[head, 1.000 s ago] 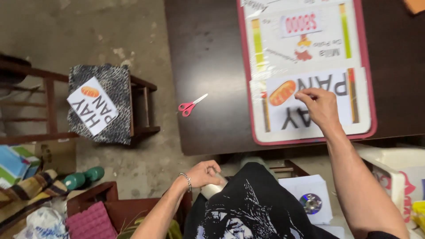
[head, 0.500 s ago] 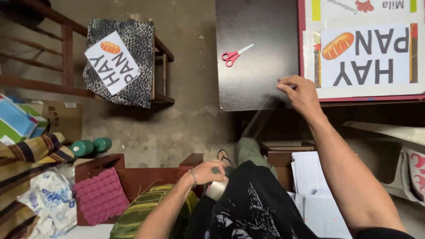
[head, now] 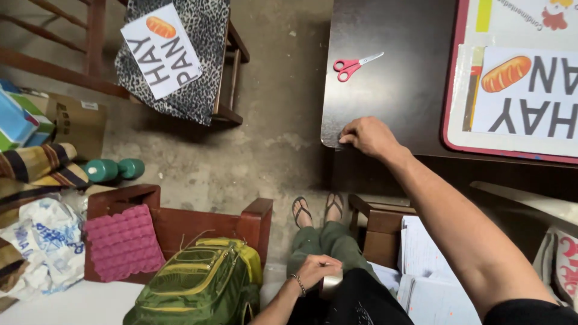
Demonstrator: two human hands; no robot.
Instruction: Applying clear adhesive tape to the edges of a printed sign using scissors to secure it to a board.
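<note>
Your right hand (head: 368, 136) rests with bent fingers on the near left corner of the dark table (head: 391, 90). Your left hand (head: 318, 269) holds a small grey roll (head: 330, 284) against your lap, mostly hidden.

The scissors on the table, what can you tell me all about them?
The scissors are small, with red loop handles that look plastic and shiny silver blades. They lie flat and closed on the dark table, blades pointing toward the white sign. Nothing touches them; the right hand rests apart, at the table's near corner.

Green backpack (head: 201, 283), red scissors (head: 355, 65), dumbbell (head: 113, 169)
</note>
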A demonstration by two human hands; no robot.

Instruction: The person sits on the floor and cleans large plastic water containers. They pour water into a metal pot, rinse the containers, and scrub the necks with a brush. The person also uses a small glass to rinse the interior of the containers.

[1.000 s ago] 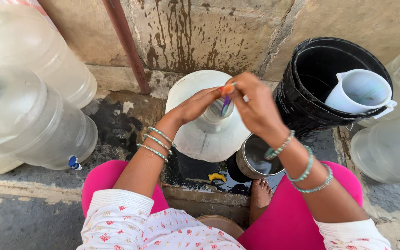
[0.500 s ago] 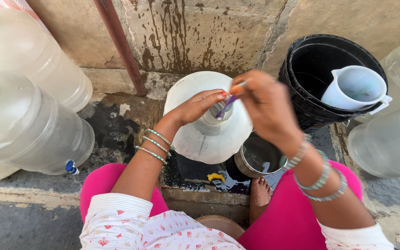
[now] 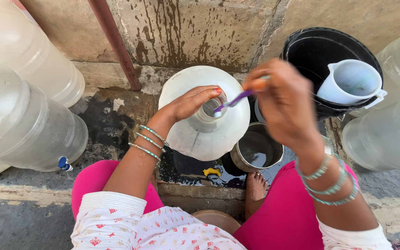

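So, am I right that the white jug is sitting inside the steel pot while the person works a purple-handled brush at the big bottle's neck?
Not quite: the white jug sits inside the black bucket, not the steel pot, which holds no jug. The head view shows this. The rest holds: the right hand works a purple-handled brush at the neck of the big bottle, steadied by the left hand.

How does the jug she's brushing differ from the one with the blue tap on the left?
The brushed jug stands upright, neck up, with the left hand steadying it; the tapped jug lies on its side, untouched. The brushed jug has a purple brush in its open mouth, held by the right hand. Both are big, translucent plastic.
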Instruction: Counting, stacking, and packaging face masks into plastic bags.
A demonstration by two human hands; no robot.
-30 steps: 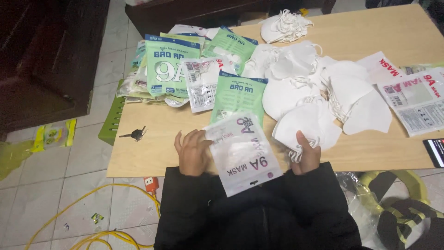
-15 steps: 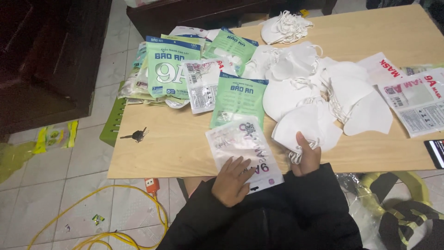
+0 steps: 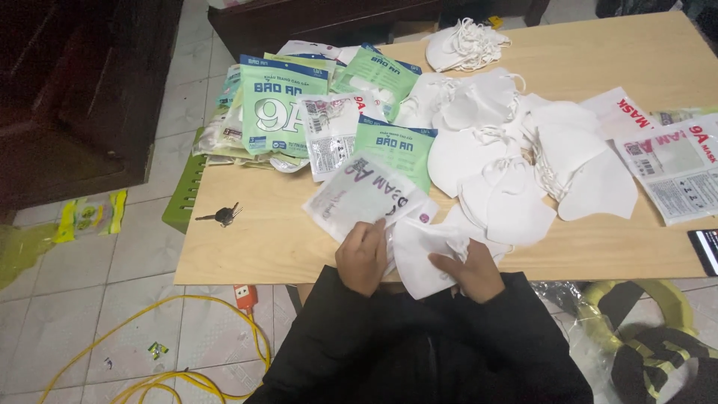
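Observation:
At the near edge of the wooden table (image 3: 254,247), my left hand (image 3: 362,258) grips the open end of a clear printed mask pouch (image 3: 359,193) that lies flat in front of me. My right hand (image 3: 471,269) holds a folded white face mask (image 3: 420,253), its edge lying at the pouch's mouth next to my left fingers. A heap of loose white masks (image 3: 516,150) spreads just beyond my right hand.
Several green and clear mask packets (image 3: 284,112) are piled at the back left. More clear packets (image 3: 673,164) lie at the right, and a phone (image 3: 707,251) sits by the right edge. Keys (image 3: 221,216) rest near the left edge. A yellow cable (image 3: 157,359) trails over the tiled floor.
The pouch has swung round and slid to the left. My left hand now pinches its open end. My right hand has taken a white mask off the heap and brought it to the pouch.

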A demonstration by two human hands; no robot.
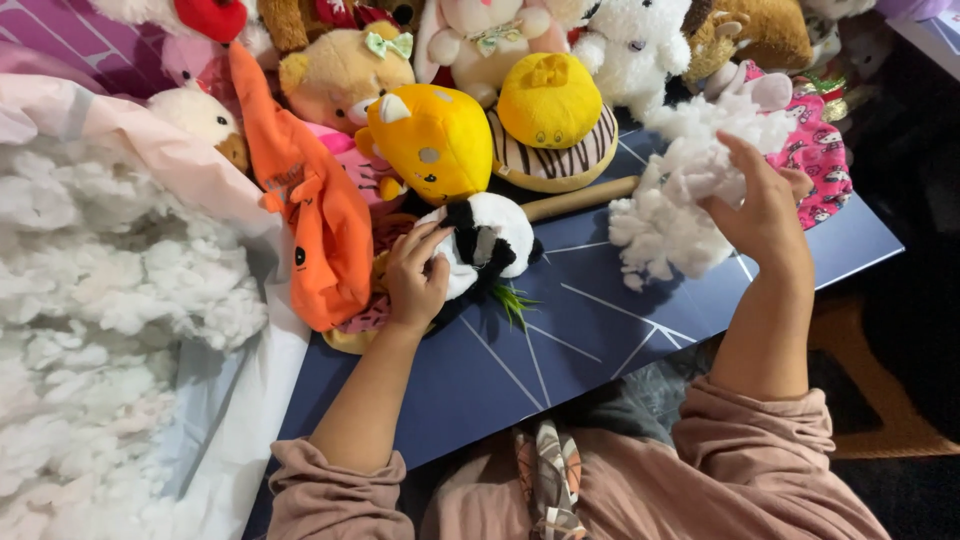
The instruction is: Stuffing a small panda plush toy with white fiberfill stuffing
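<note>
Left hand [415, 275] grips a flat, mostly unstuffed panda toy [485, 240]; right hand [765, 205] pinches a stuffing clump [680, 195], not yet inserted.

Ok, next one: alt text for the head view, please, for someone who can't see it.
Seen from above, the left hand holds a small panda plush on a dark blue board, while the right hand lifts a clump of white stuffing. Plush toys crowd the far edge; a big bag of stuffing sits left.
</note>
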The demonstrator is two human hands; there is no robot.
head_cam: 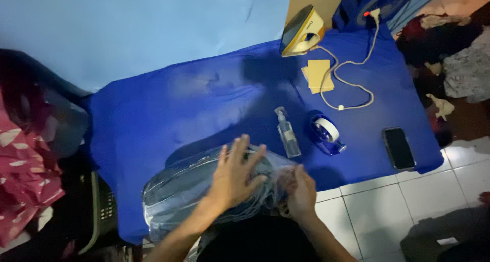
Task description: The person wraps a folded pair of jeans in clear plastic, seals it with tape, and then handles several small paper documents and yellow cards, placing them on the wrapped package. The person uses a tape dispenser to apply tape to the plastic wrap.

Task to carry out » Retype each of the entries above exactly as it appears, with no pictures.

Task answer »
[head, 1.000 s ago] 
[head, 0.500 s ago] 
[head, now] 
Demonstrator: two human hands; no robot.
Instruction: Applying clear adhesive tape to the edges of a printed sign using scissors to secure it to a board.
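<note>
Your right hand (head: 368, 136) rests with bent fingers on the near left corner of the dark table (head: 391, 90). Your left hand (head: 318, 269) holds a small grey roll (head: 330, 284) against your lap, mostly hidden.

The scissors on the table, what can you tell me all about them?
The scissors are small, with red loop handles that look plastic and shiny silver blades. They lie flat and closed on the dark table, blades pointing toward the white sign. Nothing touches them; the right hand rests apart, at the table's near corner.

Green backpack (head: 201, 283), red scissors (head: 355, 65), dumbbell (head: 113, 169)
</note>
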A demonstration by two human hands; no robot.

Instruction: The person sits on the floor and cleans large plastic water containers. They pour water into a metal pot, rinse the containers, and scrub the necks with a brush. The person also uses a small glass to rinse the interior of the containers.

[1.000 s ago] 
[0.500 s ago] 
[now] 

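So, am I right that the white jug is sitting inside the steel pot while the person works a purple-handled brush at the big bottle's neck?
Not quite: the white jug sits inside the black bucket, not the steel pot, which holds no jug. The head view shows this. The rest holds: the right hand works a purple-handled brush at the neck of the big bottle, steadied by the left hand.

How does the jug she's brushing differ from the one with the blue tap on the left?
The brushed jug stands upright, neck up, with the left hand steadying it; the tapped jug lies on its side, untouched. The brushed jug has a purple brush in its open mouth, held by the right hand. Both are big, translucent plastic.
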Instruction: Counting, stacking, and packaging face masks into plastic bags.
A demonstration by two human hands; no robot.
-30 steps: 
-15 steps: 
+0 steps: 
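Observation:
At the near edge of the wooden table (image 3: 254,247), my left hand (image 3: 362,258) grips the open end of a clear printed mask pouch (image 3: 359,193) that lies flat in front of me. My right hand (image 3: 471,269) holds a folded white face mask (image 3: 420,253), its edge lying at the pouch's mouth next to my left fingers. A heap of loose white masks (image 3: 516,150) spreads just beyond my right hand.
Several green and clear mask packets (image 3: 284,112) are piled at the back left. More clear packets (image 3: 673,164) lie at the right, and a phone (image 3: 707,251) sits by the right edge. Keys (image 3: 221,216) rest near the left edge. A yellow cable (image 3: 157,359) trails over the tiled floor.
The pouch has swung round and slid to the left. My left hand now pinches its open end. My right hand has taken a white mask off the heap and brought it to the pouch.
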
A demonstration by two human hands; no robot.
The instruction is: Stuffing a small panda plush toy with white fiberfill stuffing
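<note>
Left hand [415, 275] grips a flat, mostly unstuffed panda toy [485, 240]; right hand [765, 205] pinches a stuffing clump [680, 195], not yet inserted.

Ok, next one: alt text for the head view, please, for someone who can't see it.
Seen from above, the left hand holds a small panda plush on a dark blue board, while the right hand lifts a clump of white stuffing. Plush toys crowd the far edge; a big bag of stuffing sits left.
</note>
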The demonstrator is two human hands; there is no robot.
head_cam: 
Task description: The person wraps a folded pair of jeans in clear plastic, seals it with tape, and then handles several small paper documents and yellow cards, placing them on the wrapped package. The person uses a tape dispenser to apply tape to the plastic wrap.

This output completes the exercise.